/ 17 March 2006

Bad week at JZ’s new office

Jacob Zuma has learnt that, as in politics, a week can be a very long time when in the dock charged with rape.

By the end of last week, Zuma’s defence team was so pleased with themselves that they were contemplating asking the judge to throw the matter out because the state had not built a strong enough case to cause their client to take the witness stand.

By Thursday, the pendulum had swung. The state announced that it would use the adjournment until next Thursday to decide whether it would call any of the witnesses on its list who had not yet testified. The effect of prosecutor Charin de Beer’s announcement was that the state had effectively presented its case — and might close it when the trial resumes next week. The other implication was that the long-anticipated evidence by Minister of Intelligence Ronnie Kasrils might not be led.

Inside court, it was a week that Zuma and his supporters would have been happy to end a day early, after the state and the defence had agreed to do so.

Last week, Zuma’s lawyers believed they had reasonably succeeded in creating a picture suggesting that the woman accusing the African National Congress deputy president had a history of making unsubstantiated rape allegations.

They had created an impression that she was a mentally unstable: her mother testified that the complainant was still seeing a psychologist. She had also been treated at a mental institution in Zambia as a result of suffering hallucinations and nightmares caused by having being raped as a five-year-old and by her father’s death.

But after two weeks of the trial, the central issue — whether the woman with a sexual past, either as a victim or as an alleged false witness, had been raped — had not been convincingly disproved.

It was a week in which the state’s trump card so far, psychologist Merle Friedman, testified that the complainant had displayed normal symptoms of a trauma victim when she “froze” instead of fighting off Zuma’s alleged unwanted sexual advances.

Judge Willem van der Merwe also heard that Zuma had not mentioned having consensual sex with the complainant when giving the police a statement denying the rape.

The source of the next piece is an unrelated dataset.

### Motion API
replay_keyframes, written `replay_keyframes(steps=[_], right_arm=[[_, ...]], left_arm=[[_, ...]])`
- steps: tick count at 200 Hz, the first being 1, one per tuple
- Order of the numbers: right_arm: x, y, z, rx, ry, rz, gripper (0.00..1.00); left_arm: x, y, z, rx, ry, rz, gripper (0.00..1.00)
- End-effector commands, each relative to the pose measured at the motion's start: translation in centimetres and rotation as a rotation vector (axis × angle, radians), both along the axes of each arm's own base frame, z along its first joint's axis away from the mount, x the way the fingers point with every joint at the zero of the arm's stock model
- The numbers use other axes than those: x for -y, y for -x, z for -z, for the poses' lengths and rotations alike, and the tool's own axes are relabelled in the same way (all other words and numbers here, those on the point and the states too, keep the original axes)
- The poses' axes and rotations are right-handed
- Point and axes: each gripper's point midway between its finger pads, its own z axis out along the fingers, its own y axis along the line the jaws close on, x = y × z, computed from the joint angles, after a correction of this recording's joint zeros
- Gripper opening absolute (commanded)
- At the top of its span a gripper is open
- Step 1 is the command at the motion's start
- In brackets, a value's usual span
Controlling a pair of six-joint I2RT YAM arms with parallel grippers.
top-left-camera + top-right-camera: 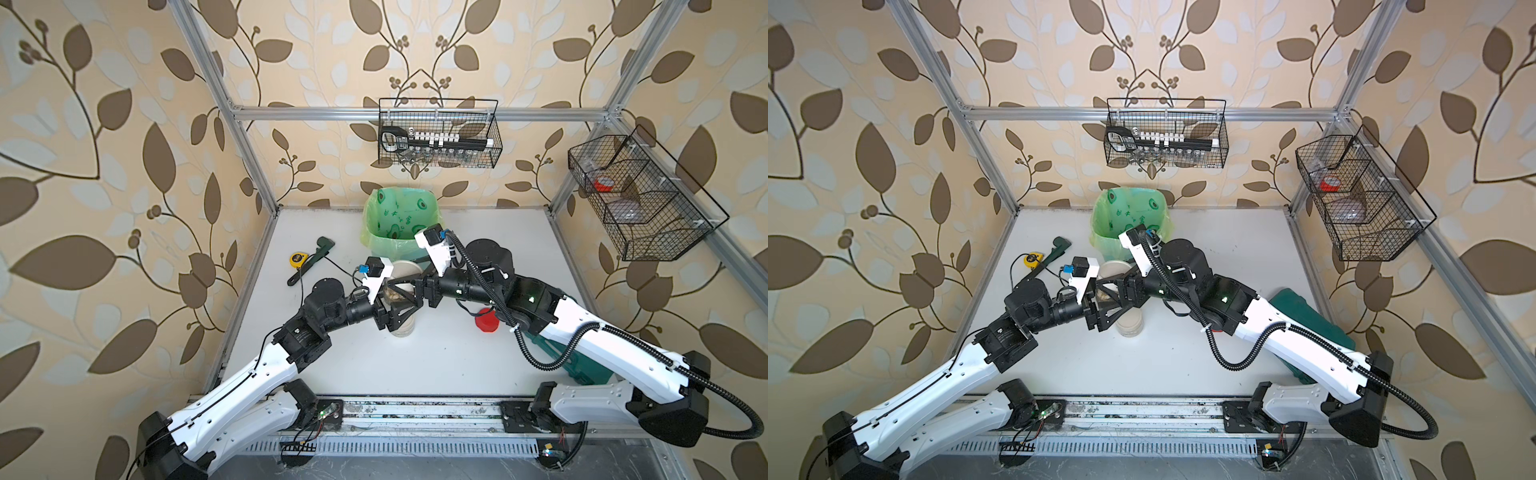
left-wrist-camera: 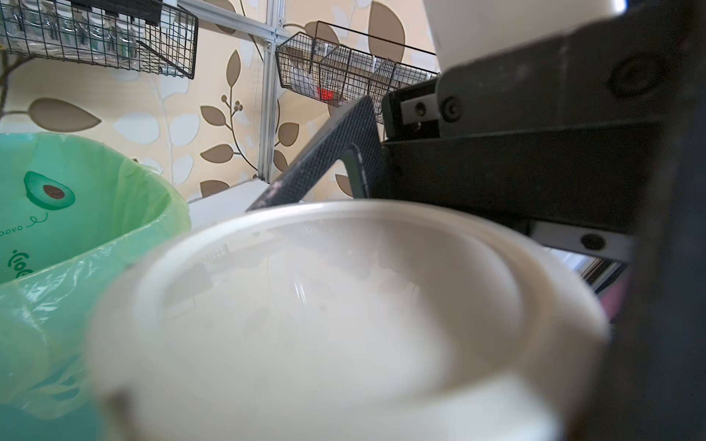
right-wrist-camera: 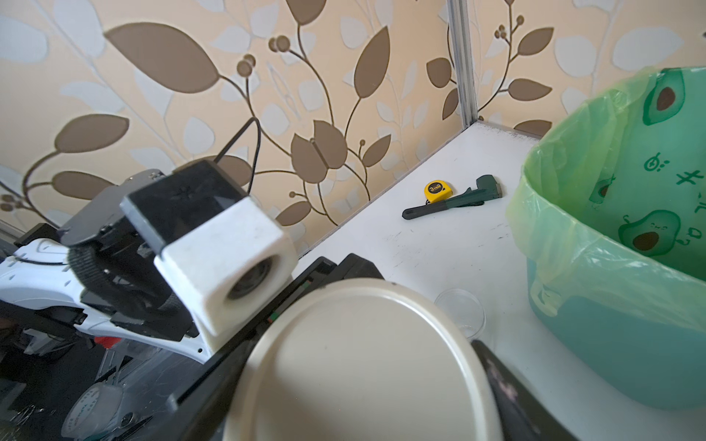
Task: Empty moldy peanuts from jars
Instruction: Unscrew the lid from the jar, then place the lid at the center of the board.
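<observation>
your left tool (image 1: pixel 395 301) clamps the short clear glass jar (image 1: pixel 403 297) with pale tan peanuts (image 1: pixel 392 296) inside. your right tool (image 1: pixel 413 272) straddles its flat beige round lid (image 3: pixel 355 362); whether it grips is unclear.

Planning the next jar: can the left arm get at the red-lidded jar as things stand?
Probably not: the left gripper holds a short jar, and the red-lidded jar sits beneath the right arm, which blocks the way.

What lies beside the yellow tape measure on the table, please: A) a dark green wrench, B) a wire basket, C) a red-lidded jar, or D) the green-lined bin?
A: in the right wrist view the dark green wrench lies right beside the yellow tape measure on the white table.
</observation>
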Motion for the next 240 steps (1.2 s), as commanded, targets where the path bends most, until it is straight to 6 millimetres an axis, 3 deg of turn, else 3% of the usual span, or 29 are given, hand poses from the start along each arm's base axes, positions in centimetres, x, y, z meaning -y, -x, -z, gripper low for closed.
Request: replay_keyframes(steps=[1, 51, 90, 111, 134, 161, 184, 211, 240], right_arm=[[1.2, 1.3, -4.3, 0.048, -0.093, -0.078, 0.58], [3.0, 2.1, -6.0, -0.032, -0.186, -0.277, 0.47], [3.9, 2.4, -6.7, -0.064, -0.239, -0.366, 0.44], [4.7, 1.7, -6.8, -0.058, -0.243, -0.317, 0.43], [6.8, -0.6, -5.7, -0.036, -0.181, -0.15, 0.44], [10.7, -3.6, -2.6, 0.022, -0.023, 0.141, 0.44], [14.2, -5.0, 1.1, 0.024, 0.049, 0.334, 0.44], [17.9, -6.1, 6.8, -0.038, 0.099, 0.501, 0.44], [20.5, -7.3, 12.6, -0.112, 0.105, 0.596, 0.43]], left_arm=[[0.2, 1.5, -4.1, 0.064, 0.081, 0.069, 0.26], [1.0, 2.6, -4.1, 0.028, 0.09, 0.161, 0.27], [1.8, 3.4, -4.1, -0.003, 0.087, 0.245, 0.26], [1.8, 3.3, -4.0, -0.008, 0.09, 0.239, 0.26], [1.2, 3.2, -4.5, 0.014, 0.097, 0.2, 0.26], [0.1, 3.0, -4.8, 0.043, 0.095, 0.131, 0.27], [-1.1, 2.7, -4.7, 0.064, 0.096, 0.055, 0.27], [-2.3, 2.5, -4.3, 0.081, 0.109, -0.016, 0.27], [-3.4, 2.1, -3.4, 0.082, 0.122, -0.08, 0.27]])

In his plea explanation, Zuma said the two had agreed to have sex.

This week the state flirted with information without giving away the purport of the evidence led. One witness, virology professor Desmond Martin, on Thursday told the court about the chances of acquiring the HI virus if a man had unprotected and unlubricated sex with a carrier of the virus.

Another witness told the court about the number of calls and text messages exchanged by Zuma and the complainant, her mother, KwaZulu-Natal health minister Zweli Mkhize and other people associated with the complainant from the time of the alleged rape.

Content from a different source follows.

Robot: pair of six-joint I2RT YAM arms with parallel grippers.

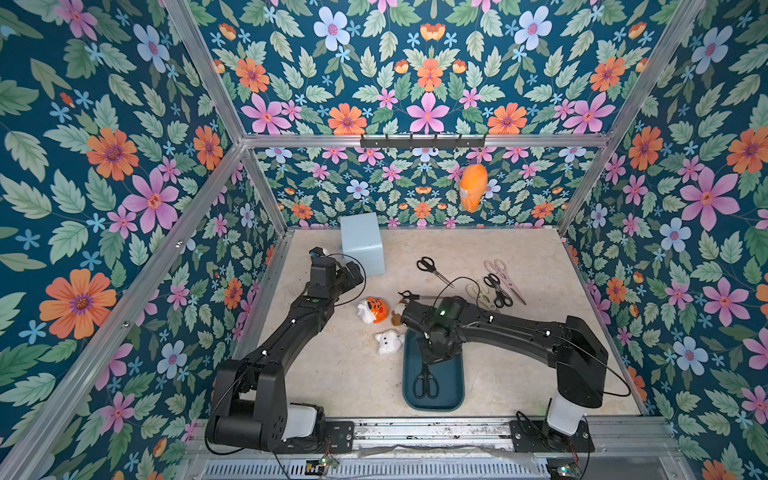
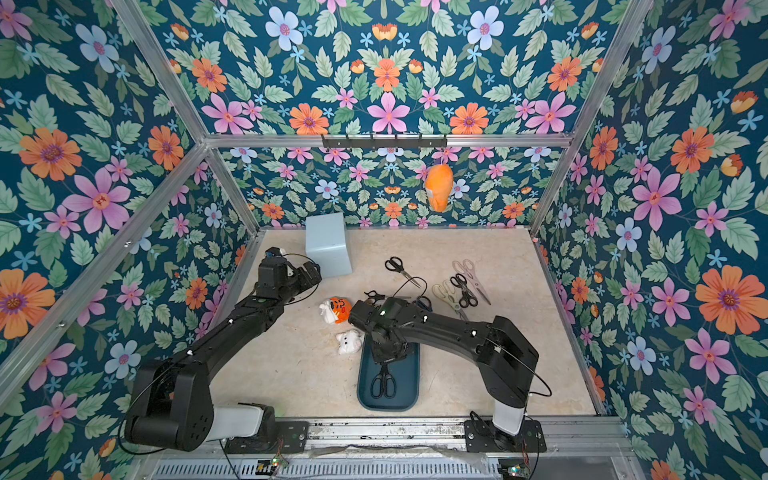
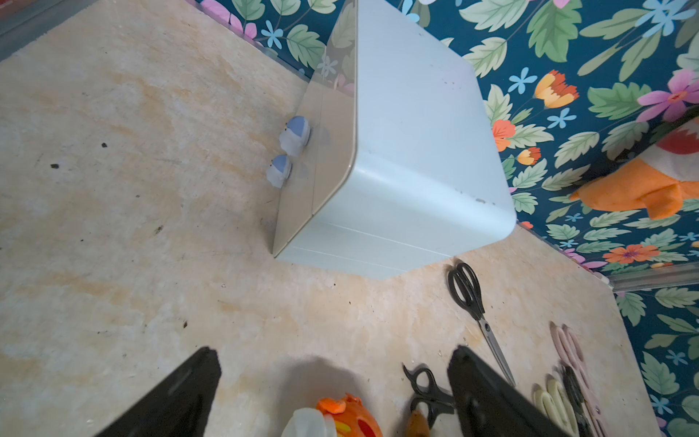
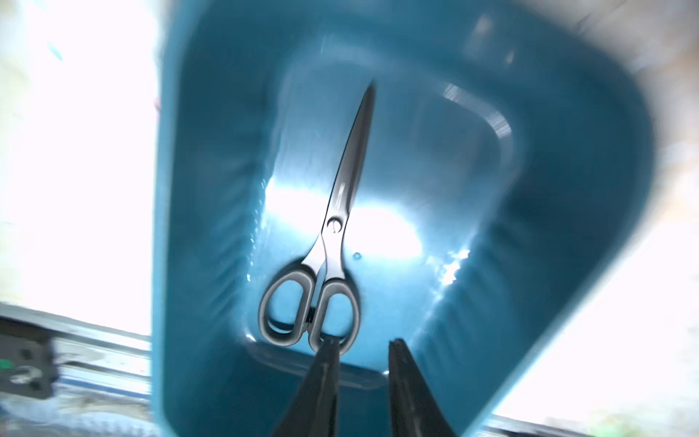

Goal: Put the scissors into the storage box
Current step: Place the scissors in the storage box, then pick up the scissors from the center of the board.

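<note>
The storage box (image 1: pixel 456 399) (image 2: pixel 409 397) is a dark teal tray at the front of the table. One black-handled pair of scissors (image 1: pixel 426 384) (image 2: pixel 383 384) (image 4: pixel 333 246) lies flat inside it. My right gripper (image 4: pixel 363 342) hovers over the handles, open by a narrow gap, holding nothing. More scissors lie on the table behind: a black pair (image 1: pixel 432 269), a black pair (image 1: pixel 496 289), a pale pink pair (image 1: pixel 505 280), a beige pair (image 1: pixel 478 293) and a black pair (image 1: pixel 409 296) partly hidden by the right arm. My left gripper (image 3: pixel 334 352) (image 1: pixel 353 272) is open and empty by the pale blue box.
A pale blue cube-shaped box (image 1: pixel 362 243) stands at the back left. Three small plush toys lie left of the tray: a tiger (image 1: pixel 374 309), a white one (image 1: pixel 389 341) and a brown one (image 1: pixel 398 316). An orange plush (image 1: pixel 471 187) hangs from the back rail.
</note>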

The state did not elaborate on what was to be inferred from this evidence. Yusuf Dockrat, an attorney who had told the court that he had been paid by Mkhize to provide legal assistance to the complainant, this week told the court that the complainant was adamant in her resolve to press ahead with the charges.

The complainant had already told the court that Mkhize had attempted to facilitate monetary compensation to get the woman to drop the charges.

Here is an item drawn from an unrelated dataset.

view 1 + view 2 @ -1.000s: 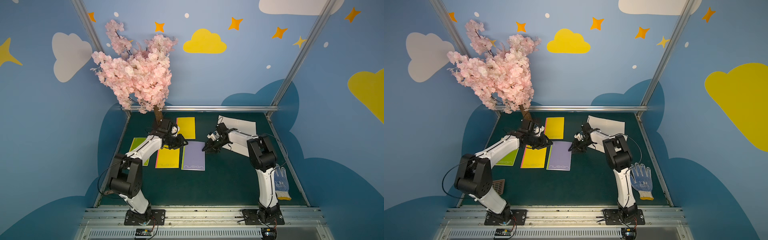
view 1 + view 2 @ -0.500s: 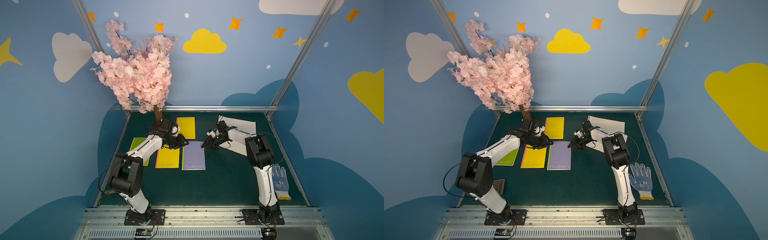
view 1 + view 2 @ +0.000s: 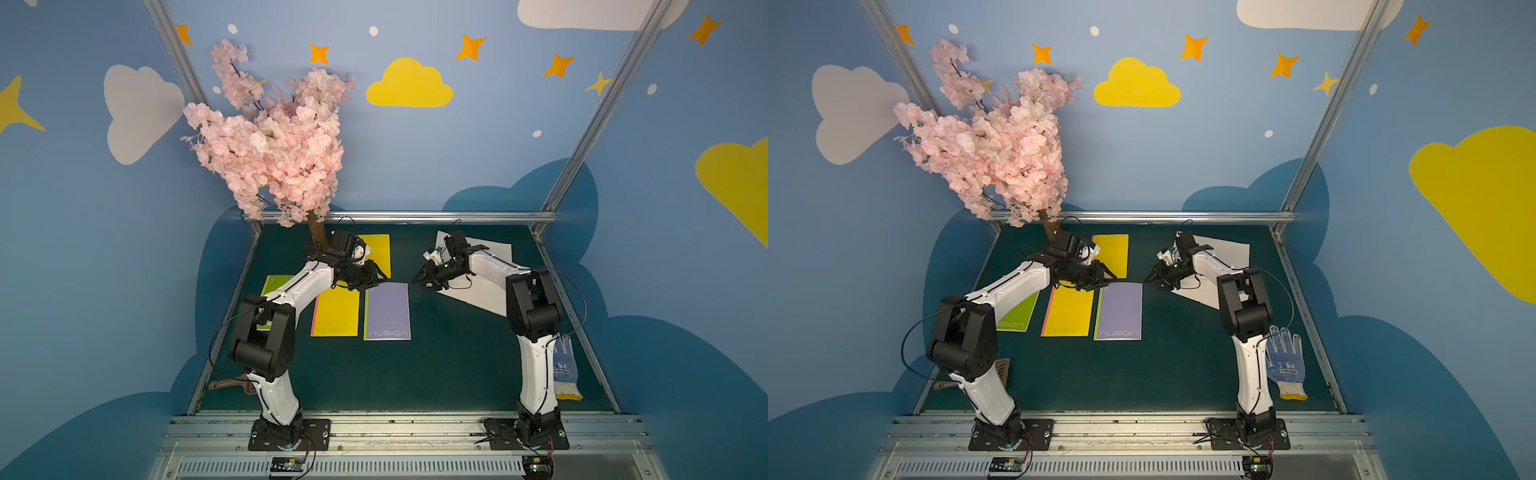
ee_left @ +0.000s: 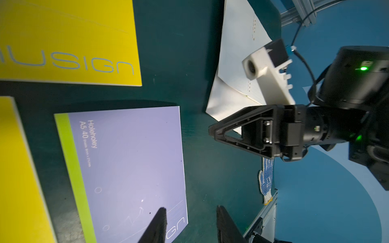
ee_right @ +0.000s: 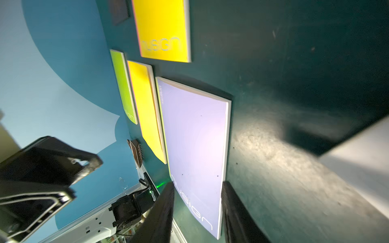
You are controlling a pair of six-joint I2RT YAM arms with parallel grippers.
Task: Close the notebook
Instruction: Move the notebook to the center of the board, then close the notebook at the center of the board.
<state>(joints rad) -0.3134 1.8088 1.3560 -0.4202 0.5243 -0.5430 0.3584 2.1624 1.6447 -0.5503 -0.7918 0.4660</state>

On Thursday, Zuma’s counsel, Kemp J Kemp, was reduced to arguing with the investigating officer, Peter Linda, about who had come out first — Zuma or his attorney Michael Hulley — when the police visited the former deputy president at his Nkandla homestead.

According to Kemp, an earlier witness, the head of detectives in Gauteng, commissioner Norman Taioe, had a different version of who had come out of the house.

Kemp also engaged in lengthy ping-pong with Linda over the reason for the visit to Nkandla. Linda said it was part of a normal crime investigation to visit the suspect, but Kemp was dissatisfied with the answer. The two finally agreed that Linda and Taioe had arrived in the KwaZulu-Natal hinterland to “interview” Zuma.

Kemp wanted to know whether on the follow-up visit, this time at Zuma’s Johannesburg home, they were seated or standing when Taioe asked to see the room where the alleged rape took place.